Salute e gusto: un mix che all’estero apprezzano sempre di più. Quali sono i paesi per voi più interessanti?
Per ora all’estero facciamo solo il 4% del nostro fatturato, ma l’obiettivo è crescere molto. Guardiamo con attenzione agli Usa, alla Germania e ai paesi del Nord Europa oltre a Spagna e Portogallo.

Come entrate sui mercati esteri?
Spesso in modo diretto, senza importatori. Negli Usa per esempio abbiamo stretto una partnership con Dr.Schar, abbiamo condiviso la direzione vendite frozen con loro e stiamo distribuendo le due marche insieme (loro avevano già una filiale in New Jersey). Un modo interessante per affrontare un mercato sicuramente difficile, ma tra i più grandi al mondo nei gelati.

Per crescere, le acquisizioni sono una tappa obbligata. Avete appena preso Dietetic da Maccaferri, ci saranno altre operazioni?
Sì, sia in Italia che all’estero.
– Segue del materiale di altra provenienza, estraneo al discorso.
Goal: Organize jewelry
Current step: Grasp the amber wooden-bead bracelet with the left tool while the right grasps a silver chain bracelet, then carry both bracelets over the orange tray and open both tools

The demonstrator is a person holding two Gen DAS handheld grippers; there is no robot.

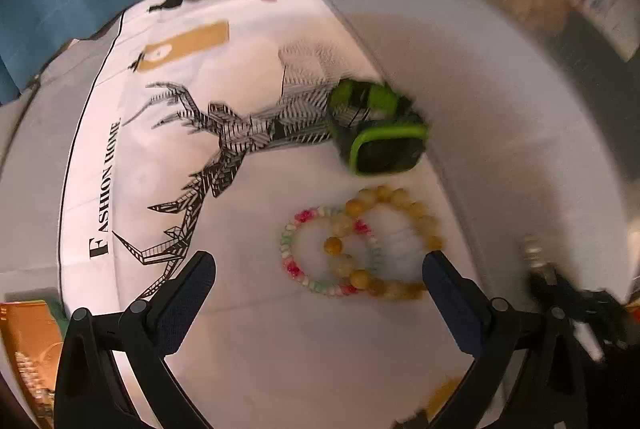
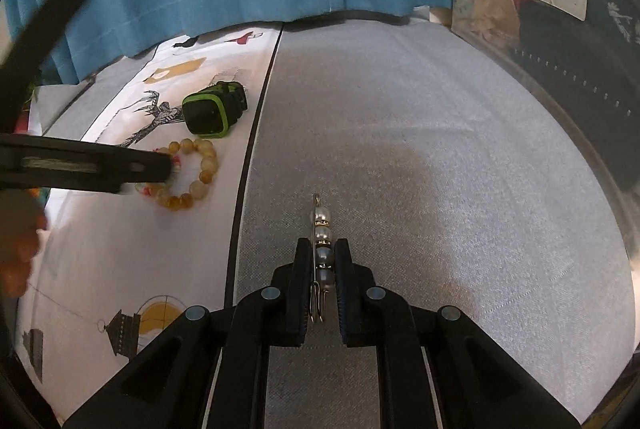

Abbiamo due divisioni, quella dell’healty food, che è la principale e quella del food tradizionale dove abbiamo Santarosa e Pomodorissimo: stiamo cercando marche da acquisire in entrambi questi mondi. Ovviamente con criteri diversi. Nel salutismo cerchiamo, soprattutto all’estero, realtà compatibili con la nostra filosofia e i nostri standard qualitativi. Nel food tradizionale invece ci interessano realtà che operino anche in mercati di nicchia, ma che siano supportate da brand forti. Non ci interessano le commodity, ancora una volta cerchiamo qualità e posizionamento premium.